We now have the basic building blocks for the six queries we need. I am going to use some tokens defined above to make the queries easier to read.

The six queries

It is actually now pretty easy to find misplaced field. There are however some subtleties that I need to mention. First of all, orphan field values (field values for undefined fields) can exist in Sitecore, and as the field definition is missing, there is no way to know whether such a field is shared, unversioned. So, when look for field values, we should always only look for fields where the field id is in the [FieldIdsQuery], meaning that there actually is a field definition.

Secondly note that we cannot reverse the shared and unversioned field id queries by looking for the value ‘0’, as this value is the default value for a checkbox and will not be stored in the database. We have to look at all field not in the shared and the unversioned queries.

With that in mind, here are the six queries:

[SharedInUnversioned] = SELECT * FROM UnversionedFields WHERE FieldId IN ({FieldIdsQuery}) AND FieldId IN ({SharedFieldIdsQuery})

[SharedInVersioned] = SELECT * FROM VersionedFields WHERE FieldId IN ({FieldIdsQuery}) AND FieldId IN ({SharedFieldIdsQuery})

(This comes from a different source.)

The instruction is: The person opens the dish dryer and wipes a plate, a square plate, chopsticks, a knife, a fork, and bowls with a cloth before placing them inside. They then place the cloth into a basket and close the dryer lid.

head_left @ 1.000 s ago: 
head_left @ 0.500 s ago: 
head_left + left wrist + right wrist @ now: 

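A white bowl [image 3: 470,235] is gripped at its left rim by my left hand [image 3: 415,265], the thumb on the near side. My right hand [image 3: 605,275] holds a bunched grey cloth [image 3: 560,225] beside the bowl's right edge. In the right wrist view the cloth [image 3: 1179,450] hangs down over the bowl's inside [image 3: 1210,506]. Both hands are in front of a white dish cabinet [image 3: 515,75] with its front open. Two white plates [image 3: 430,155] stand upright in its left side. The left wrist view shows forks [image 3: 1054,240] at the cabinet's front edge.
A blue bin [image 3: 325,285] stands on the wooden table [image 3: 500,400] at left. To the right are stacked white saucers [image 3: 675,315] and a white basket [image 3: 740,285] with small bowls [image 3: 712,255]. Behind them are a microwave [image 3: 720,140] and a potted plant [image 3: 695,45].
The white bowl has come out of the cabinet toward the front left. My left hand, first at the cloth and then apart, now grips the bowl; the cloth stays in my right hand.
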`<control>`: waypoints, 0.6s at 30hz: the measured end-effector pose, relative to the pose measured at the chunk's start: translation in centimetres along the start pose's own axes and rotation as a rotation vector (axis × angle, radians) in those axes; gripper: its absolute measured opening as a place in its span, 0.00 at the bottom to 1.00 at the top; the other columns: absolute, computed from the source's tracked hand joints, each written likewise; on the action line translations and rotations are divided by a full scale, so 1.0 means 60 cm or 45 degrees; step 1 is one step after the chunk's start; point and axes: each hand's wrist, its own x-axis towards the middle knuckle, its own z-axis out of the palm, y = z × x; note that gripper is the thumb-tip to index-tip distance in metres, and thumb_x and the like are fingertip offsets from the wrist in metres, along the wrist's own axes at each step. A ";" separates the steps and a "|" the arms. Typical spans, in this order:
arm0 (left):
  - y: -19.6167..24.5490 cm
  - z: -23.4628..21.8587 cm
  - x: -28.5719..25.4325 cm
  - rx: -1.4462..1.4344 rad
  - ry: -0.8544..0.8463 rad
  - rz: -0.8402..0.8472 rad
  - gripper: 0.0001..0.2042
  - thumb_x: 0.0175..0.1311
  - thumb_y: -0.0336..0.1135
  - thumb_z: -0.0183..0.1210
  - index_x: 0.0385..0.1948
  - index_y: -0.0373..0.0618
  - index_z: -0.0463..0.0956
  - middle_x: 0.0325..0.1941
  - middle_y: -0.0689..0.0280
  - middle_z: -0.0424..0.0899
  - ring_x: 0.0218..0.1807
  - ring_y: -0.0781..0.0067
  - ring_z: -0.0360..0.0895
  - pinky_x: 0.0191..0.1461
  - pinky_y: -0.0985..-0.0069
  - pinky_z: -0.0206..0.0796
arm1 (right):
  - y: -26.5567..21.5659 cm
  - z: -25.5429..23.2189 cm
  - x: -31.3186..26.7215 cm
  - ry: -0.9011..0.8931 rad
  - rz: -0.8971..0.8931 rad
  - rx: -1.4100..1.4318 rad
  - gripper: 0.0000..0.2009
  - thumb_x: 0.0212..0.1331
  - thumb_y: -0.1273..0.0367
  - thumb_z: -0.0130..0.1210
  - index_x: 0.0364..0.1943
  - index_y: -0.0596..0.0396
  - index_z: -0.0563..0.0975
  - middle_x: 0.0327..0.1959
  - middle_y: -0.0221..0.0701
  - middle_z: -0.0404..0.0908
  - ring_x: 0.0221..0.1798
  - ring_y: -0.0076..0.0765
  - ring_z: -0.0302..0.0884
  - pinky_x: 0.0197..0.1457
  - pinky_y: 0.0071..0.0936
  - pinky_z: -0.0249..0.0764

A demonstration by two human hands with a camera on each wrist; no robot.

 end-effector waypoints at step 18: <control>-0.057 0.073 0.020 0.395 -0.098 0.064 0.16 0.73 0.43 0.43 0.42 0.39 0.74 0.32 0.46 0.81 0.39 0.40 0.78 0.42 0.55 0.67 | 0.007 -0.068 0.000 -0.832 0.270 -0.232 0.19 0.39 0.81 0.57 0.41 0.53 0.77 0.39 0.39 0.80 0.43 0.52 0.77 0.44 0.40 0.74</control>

[UnversionedInShared] = SELECT * FROM SharedFields WHERE FieldId IN ({FieldIdsQuery}) AND FieldId IN ({UnversionedFieldIdsQuery})

[UnversionedInVersioned] = SELECT * FROM VersionedFields WHERE FieldId IN ({FieldIdsQuery}) AND FieldId IN ({UnversionedFieldIdsQuery})

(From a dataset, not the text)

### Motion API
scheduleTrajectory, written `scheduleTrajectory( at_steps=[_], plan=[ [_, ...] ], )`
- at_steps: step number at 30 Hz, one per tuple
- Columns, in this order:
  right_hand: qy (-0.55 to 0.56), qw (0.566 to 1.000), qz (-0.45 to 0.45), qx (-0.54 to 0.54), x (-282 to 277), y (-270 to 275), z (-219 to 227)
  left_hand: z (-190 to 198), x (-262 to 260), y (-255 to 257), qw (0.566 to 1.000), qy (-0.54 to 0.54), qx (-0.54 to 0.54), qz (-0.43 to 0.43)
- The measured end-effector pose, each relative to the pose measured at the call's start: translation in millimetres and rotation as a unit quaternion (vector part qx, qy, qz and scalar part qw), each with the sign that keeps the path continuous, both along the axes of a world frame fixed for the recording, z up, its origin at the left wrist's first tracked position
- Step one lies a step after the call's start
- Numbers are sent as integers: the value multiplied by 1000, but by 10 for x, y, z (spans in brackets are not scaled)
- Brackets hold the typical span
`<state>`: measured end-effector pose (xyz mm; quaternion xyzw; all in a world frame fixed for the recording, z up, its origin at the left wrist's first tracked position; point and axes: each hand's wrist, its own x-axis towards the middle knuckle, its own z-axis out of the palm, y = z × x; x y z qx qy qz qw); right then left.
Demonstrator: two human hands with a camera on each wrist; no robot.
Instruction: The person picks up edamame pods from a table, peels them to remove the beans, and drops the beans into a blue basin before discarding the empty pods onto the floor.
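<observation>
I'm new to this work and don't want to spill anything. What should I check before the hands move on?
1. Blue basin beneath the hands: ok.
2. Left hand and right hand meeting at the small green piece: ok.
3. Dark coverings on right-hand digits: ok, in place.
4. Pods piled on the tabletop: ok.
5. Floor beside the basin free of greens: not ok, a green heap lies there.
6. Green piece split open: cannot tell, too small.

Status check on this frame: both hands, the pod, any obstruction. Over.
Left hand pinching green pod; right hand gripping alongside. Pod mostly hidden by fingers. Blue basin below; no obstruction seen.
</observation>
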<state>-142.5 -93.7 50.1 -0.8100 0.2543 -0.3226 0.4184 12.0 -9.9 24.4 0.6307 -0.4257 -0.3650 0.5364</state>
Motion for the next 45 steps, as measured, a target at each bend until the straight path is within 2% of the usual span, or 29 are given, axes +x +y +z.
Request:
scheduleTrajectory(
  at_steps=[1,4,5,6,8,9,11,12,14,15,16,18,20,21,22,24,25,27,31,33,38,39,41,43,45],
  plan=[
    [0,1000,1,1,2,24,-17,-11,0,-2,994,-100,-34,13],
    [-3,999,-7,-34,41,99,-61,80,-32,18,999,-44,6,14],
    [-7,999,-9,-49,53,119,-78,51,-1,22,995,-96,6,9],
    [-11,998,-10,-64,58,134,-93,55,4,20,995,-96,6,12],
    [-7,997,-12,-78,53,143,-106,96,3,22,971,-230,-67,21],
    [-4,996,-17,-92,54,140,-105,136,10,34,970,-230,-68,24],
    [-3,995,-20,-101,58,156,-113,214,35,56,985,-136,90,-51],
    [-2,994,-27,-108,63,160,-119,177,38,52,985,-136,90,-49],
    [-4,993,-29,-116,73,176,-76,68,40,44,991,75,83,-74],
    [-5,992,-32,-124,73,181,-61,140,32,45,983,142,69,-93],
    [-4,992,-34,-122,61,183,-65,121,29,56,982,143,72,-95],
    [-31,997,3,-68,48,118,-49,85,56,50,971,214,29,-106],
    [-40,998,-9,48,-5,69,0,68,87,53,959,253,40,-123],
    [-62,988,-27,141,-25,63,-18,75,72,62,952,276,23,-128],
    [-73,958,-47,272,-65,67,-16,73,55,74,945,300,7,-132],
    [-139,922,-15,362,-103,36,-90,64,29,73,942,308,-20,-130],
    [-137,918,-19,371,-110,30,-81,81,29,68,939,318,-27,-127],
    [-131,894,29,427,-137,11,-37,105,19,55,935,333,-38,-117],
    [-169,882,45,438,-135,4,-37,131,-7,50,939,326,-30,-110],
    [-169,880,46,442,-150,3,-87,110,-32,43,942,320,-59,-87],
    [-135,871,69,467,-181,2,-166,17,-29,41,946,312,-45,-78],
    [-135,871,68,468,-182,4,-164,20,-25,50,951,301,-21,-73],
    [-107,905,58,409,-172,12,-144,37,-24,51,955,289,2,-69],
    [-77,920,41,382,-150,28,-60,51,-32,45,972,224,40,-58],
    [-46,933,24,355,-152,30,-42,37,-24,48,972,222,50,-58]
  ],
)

[VersionedInShared] = SELECT * FROM SharedFields WHERE FieldId IN ({FieldIdsQuery}) AND FieldId NOT IN ({SharedFieldIdsQuery}) AND FieldId NOT IN ({UnversionedFieldIdsQuery})

[VersionedInUnversioned] = SELECT * FROM UnversionedFields WHERE FieldId IN ({FieldIdsQuery}) AND FieldId NOT IN ({SharedFieldIdsQuery}) AND FieldId NOT IN ({UnversionedFieldIdsQuery})

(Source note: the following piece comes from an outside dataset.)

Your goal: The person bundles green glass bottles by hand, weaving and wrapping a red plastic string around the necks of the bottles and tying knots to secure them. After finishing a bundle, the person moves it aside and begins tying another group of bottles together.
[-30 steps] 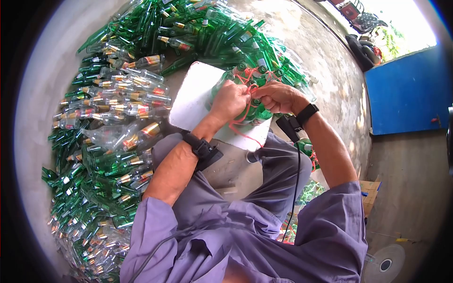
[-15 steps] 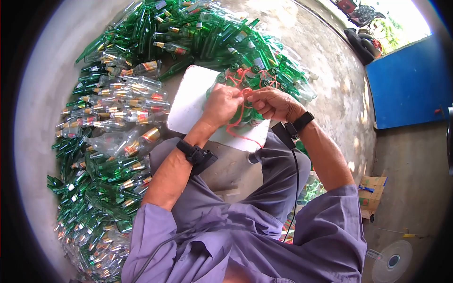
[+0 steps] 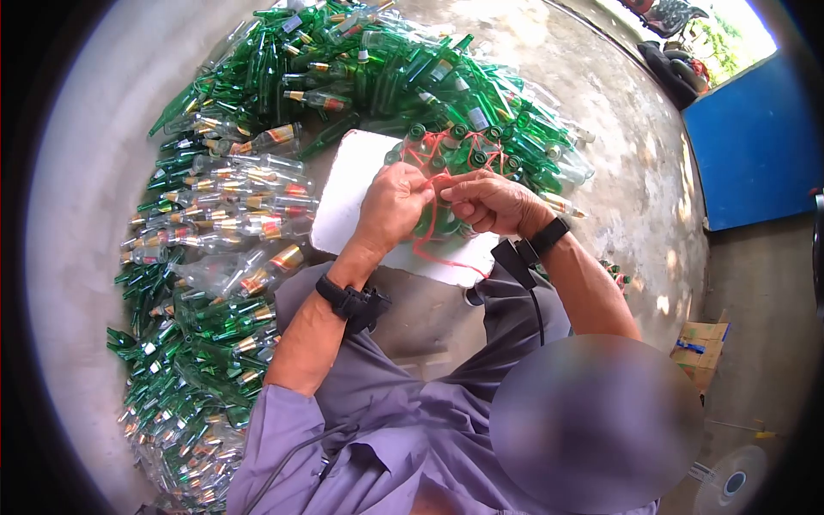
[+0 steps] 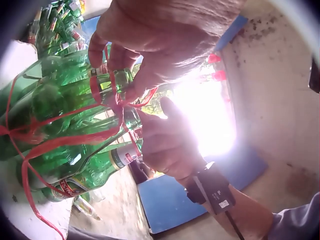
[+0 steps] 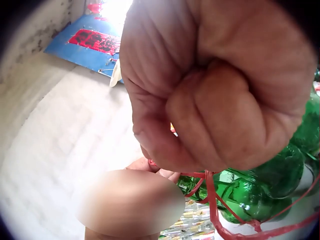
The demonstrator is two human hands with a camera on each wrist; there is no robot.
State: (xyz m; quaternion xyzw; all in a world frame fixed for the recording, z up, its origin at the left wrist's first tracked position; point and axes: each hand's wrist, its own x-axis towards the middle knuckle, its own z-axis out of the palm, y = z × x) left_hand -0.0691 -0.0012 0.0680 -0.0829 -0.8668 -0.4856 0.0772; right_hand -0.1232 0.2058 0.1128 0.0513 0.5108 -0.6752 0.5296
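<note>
A bundle of green glass bottles [image 4: 55, 100], bound with red plastic string [image 4: 75, 142], stands on a white board [image 3: 343, 189] before the person. Their open necks [image 3: 478, 159] show just beyond both hands in the head view. My left hand [image 3: 390, 206] pinches the string between thumb and fingers near the bottle necks. Close against it, my right hand [image 3: 493, 202] pinches the same string, its other fingers curled into the palm. In the left wrist view, several strands meet at a knot [image 4: 119, 104] between the hands. A loose string end trails over the board's near edge.
Piles of green and clear bottles [image 3: 249, 206] lie on the floor to the left and beyond the board. A blue panel [image 3: 747, 146] stands at right, with a piece of cardboard [image 3: 699, 352] and a fan [image 3: 734, 482] nearer. Cables run from the wrist cameras.
Both hands have drawn back from the bottle tops toward the body, still pinching the string. More of the bottle necks show now. The head view has shifted slightly.
</note>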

With these queries it is possible to find all misplaced field values in the three fields tables.

So, what to do?

The easiest way to get rid of any misplaced field values is simply deleting the misplaced entries. But as described above, misplaced field values are not necessary ignored by Sitecore, but might actually be used instead of actually correctly placed values! Especially values placed in the SharedFields and UnversionedFields table should be carefully inspected before deleting, as these values are the values retrieved by Sitecore– even is the field is in fact versioned. If you work with multiple language this only add an additional layer of complexity to this operation.

The bottom line is that you might have to resolve these issues by hand, which is what I did: I created a tool that list all misplaced field values and compared their values with the correctly placed value and the value retrieved by Sitecore. If these values match, it is safe to delete the misplaced field – otherwise some kind of migration has to take place. The tool consists of a service, a field entry class wrapping the field value, and an enum to differentiate between the three field types. You will find the complete code below.

On a final note

I hope this this tour de force into Sitecore’s field tables have been informative and will help you resolve not also this type of field corruption, but also other kind of issues with field. While interacting with Sitecore’s database directly might make you feel uncomfortable, in some cases it is actually necessary, and an understanding of how Sitecore stores it data will definably help you in other scenarios as well.

But on question remains: How can a field value be misplaced in the first place? One way is that if you switch an exist field definition from e.g. shared to versioned, Sitecore starts a background job to move any field values from the to the SharedFields to the VersionedFields table. If this jobs fails or is interrupted, you might end up with this kind of corruption. Also, as far as I can tell, a number of items provided with Sitecore is actually born with this have this kind of corruption.